Blog Archives

BBC’s The Gene Code

Through decoding the Human Genome, researchers have uncovered many of the secrets of what makes us the way we are, how we got to be here and how complex life evolved. Another promising BBC documentary, The Gene Code, is hosted by Adam Rutherford (The Cell). This is well worth watching if you can get it in your area.

We must be getting close to the point where you could learn the whole of IB Biology through great documentaries. If you spend a lot of time in traffic and have a mobile device like a laptop or iPod, why not try to supplement or extend your own Biology learning through viewing? A great place to start is the Why Evolution Is True YouTube Channel.

LifeSaver Bottle: Michael Pritchard at TED

TED2010 is on right now in California, so it’s a good opportunity to look at some of their best talks of the past year. This one is short and inspirational – how to meet the UN’s Millenium Development Goal to Halve, by 2015, the proportion of the population without access to safe drinking water and sanitation – for just $8bn!

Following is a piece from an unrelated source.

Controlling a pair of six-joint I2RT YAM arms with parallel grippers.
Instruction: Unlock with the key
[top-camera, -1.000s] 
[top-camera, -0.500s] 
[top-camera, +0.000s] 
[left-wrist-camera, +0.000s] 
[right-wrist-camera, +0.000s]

Michael Pritchard’s LifeSaver bottle is a solution to clean water needs. For just $150, it can filter even the dirtiest water, in remote areas, or following disasters such as the Haiti quakes. Spurred on by the problems following the Asian tsunami and Hurricane Katrina, see Pritchard demonstrate the technology at TED 2009:

There’s a nice little link there to cell theory and magnification, also.

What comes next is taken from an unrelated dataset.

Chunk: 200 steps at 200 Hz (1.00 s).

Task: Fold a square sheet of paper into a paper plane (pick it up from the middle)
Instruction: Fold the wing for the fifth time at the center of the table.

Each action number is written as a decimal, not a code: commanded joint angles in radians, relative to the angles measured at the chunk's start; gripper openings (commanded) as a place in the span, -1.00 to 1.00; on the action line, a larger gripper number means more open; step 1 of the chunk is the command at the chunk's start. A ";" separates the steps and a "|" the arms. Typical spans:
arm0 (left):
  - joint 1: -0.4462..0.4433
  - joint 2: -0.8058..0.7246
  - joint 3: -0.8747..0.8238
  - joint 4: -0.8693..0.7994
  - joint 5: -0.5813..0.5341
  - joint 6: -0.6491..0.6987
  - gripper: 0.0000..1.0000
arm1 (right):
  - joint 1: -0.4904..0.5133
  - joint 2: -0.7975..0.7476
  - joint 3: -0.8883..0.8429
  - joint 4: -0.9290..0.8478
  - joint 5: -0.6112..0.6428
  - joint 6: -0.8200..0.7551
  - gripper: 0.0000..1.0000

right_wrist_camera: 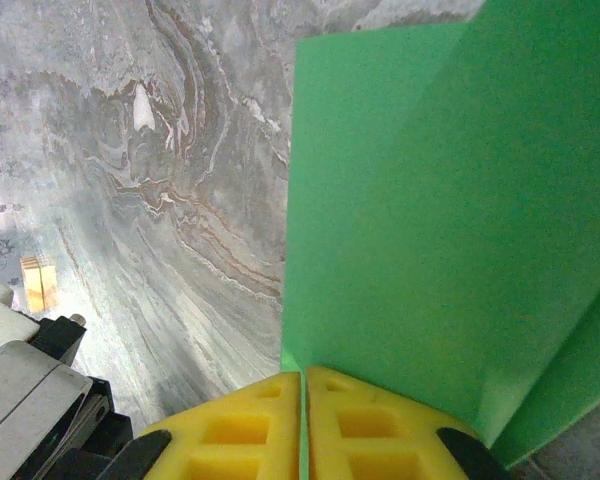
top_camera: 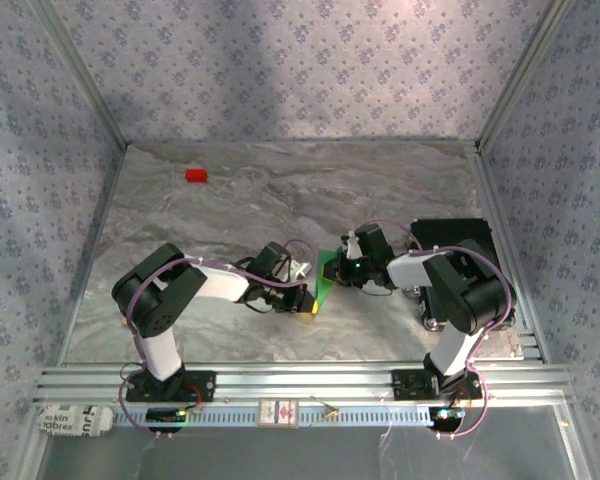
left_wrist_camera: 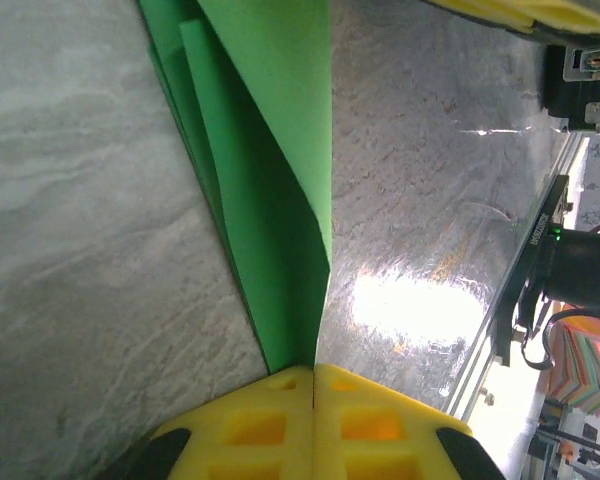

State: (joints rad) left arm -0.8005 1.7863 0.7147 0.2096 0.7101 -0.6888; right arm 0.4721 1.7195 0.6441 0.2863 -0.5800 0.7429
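The square sheet of paper (top_camera: 326,274) is bright green and folded into layers, held up off the marble table between the two arms. My left gripper (top_camera: 308,299) is shut on its near lower tip. In the left wrist view the yellow fingers (left_wrist_camera: 270,430) meet at the left gripper (left_wrist_camera: 313,372), pinching the narrow end of the sheet (left_wrist_camera: 270,150). My right gripper (top_camera: 342,272) is shut on the sheet's right edge. In the right wrist view the right gripper (right_wrist_camera: 303,378) clamps a thin green edge, and the broad flap (right_wrist_camera: 430,200) rises beyond it.
A small red block (top_camera: 196,175) lies far back on the left. A black pad (top_camera: 458,233) sits behind the right arm. Aluminium rails (top_camera: 300,380) border the near edge, and patterned walls close the sides and back.
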 commanded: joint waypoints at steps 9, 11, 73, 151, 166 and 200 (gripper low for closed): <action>-0.018 0.007 -0.053 -0.165 0.016 0.013 -0.93 | -0.002 0.039 -0.030 -0.138 0.116 -0.013 -0.77; -0.018 0.007 -0.053 -0.165 0.016 0.013 -0.90 | -0.001 0.039 -0.029 -0.138 0.116 -0.013 -0.77; -0.021 0.004 -0.070 -0.147 0.032 0.004 -1.00 | -0.003 0.041 -0.029 -0.137 0.116 -0.009 -0.77; -0.021 -0.011 -0.076 -0.146 0.026 -0.001 -1.00 | -0.003 0.041 -0.026 -0.137 0.116 -0.009 -0.77; -0.022 -0.013 -0.078 -0.147 0.023 -0.001 -0.86 | -0.004 0.041 -0.027 -0.138 0.116 -0.009 -0.77; -0.021 -0.015 -0.082 -0.150 0.023 -0.001 -0.87 | -0.004 0.041 -0.031 -0.136 0.117 -0.009 -0.77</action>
State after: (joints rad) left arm -0.8051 1.7649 0.6872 0.2203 0.7177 -0.6922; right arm 0.4721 1.7195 0.6441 0.2863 -0.5797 0.7433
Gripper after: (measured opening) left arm 0.095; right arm 0.114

This year, who is going to be worth watching? Check out the list of presenters here.

Cell Division (mitosis) and Tumours

The presentation has been updated to include a lot more information on tumours – though it is not all essential for the exams, it is a good health class and an introduction to some degree-level cellular biology concepts. There are loads of links to videos and animations if you click on the shadowed images.

Essential Biology 2.5: Cell Division (mitosis)

Here’s a lovely mitosis video:

Virtual Urchin – Tutorials from Stanford

Here are some flash tutorials from the team at Hopkins Marine Station, Stanford. They make good use of the properties of the sea urchin’s gametes for studies and learning experiences:

Fertilisation and Development Lab

Fertilisation and Development

“Gametes of sea urchins yield exceptional experiences in the classroom; teachers and students alike are riveted by being able to observe fertilization, cell division and embryonic development. The gametes are easy to use, the developmental stages are readily seen with the microscope and the rapidity of fertilization and early cell divisions allows the student to ask questions and obtain answers within the bounds of a normal classroom schedule. The utility of urchins for inquiry-based science is unrivaled.”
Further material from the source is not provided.